Por su parte, el sector aviar cerró de acuerdo a sus expectativas, donde lo que buscaba no era ciertamente un aumento en la producción, sino ganar “estabilidad” después de un 2020 muy duro para la industria. Así, este año cerrará con una producción de 2,33 millones de toneladas, de las cuales 240.000 toneladas fueron con destino a la exportación y las restantes 2,1 millones al mercado interno. Esto arrojó un consumo por habitante al año de 47 kilogramos, que aunque se ubicó un kilo por debajo de lo registrado en 2020, pero que de todas maneras se mantiene en niveles históricamente altos.

Por el lado de la ganadería porcina, 2021 se recordará como un año donde se derrumbó la exportación, pero en el cual el mercado interno absorbió toda la producción, dejando así en signo positivo al sector. Según datos aportados por el consultor Juan Uccellim, la producción de carne de cerdo subió 7,7% este año hasta las 850.000 toneladas, de las cuales 28.000 tuvieron como destino la exportación, cifra considerablemente baja si se tiene en cuenta que en 2020 se exportaron 42.000 toneladas, mientras que el consumo alcance los 21 kilos per cápita al año, 2,5 kilos más que el año pasado, de los cuales 19 kilos correspondieron al consumo de carnes y los restantes 2 kilos a chacinados.

Economías regionales

La realidad de las economías regionales comprenden un variado y numeroso compendio de actividades distribuidas a lo largo y a lo ancho del país, por lo que sus realidades pueden ser bastante diferentes entre sí. Sin embargo, 2021 tuvo una impronta muy marcada para las diferentes producciones, que básicamente se pueden agrupar en dos: aquellas que están volcadas a la exportación y otras cuyo mercado mayoritario es el interno.

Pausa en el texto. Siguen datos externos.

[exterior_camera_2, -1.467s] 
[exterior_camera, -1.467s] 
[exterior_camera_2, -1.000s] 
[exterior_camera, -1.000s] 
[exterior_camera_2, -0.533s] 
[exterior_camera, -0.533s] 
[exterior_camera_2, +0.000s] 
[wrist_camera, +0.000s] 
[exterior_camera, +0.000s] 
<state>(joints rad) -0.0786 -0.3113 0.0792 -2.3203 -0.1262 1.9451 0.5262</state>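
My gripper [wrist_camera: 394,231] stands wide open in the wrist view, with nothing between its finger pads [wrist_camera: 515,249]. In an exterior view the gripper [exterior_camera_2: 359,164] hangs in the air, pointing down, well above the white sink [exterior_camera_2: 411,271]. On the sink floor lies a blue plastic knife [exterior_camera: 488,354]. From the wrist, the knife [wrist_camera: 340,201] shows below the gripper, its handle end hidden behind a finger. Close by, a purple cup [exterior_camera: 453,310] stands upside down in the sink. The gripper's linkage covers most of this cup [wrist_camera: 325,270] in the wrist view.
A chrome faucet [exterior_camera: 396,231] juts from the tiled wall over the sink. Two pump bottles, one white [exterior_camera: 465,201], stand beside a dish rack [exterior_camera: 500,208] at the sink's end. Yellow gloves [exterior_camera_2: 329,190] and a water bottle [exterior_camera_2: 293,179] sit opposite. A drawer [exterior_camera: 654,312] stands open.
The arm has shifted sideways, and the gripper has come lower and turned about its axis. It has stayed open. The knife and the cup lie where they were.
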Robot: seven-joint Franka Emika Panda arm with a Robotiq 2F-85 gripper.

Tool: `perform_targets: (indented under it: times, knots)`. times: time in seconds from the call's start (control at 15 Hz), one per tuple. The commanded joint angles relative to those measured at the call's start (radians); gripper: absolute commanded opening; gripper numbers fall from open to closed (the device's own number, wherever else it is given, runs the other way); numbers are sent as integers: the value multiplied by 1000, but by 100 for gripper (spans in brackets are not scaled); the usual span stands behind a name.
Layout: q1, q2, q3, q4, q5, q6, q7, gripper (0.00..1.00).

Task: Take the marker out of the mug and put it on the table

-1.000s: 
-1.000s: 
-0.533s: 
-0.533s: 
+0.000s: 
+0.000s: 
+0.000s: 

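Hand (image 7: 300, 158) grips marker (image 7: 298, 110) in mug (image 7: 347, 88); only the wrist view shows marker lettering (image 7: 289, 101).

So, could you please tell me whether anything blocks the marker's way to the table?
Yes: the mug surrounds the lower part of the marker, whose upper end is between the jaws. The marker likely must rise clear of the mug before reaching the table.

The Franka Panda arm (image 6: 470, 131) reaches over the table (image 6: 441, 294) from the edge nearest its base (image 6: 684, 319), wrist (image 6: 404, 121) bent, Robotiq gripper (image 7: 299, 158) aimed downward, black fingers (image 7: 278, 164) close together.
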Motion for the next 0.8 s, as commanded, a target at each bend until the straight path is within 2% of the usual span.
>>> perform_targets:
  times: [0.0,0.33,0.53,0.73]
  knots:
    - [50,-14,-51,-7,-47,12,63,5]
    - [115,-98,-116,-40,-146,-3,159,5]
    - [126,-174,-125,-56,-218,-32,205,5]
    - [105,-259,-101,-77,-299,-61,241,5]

Las primeras cerraron un año bueno en general, de recuperación y crecimiento. Según detalló la economista de Coninagro, Silvina Campos Carlés, el sector forestal lideró las mejoras, con un alto nivel de actividad y un salto en las exportaciones de más del 60%. Asimismo, la apicultura cerró un buen año, tanto por precios internacionales como así también aumento en los despachos, a lo que se suma las ganadería porcina y la producción de granos regionales, como el girasol, el maní, la cebada y el sorgo,

En contraposición, las economías regionales que vieron caer sus índices son aquellas que vulcan la mayor parte de su producción al mercado interno. Por ejemplo, la producción de papa tuvo en 2021 una sobreproducción que derrumbó el precio un 17%. La realidad de las hortalizas no fue diferente, con una volatilidad en precios muy marcada que hizo mella en el productor, en especial, los de cebolla y tomate, entre otros.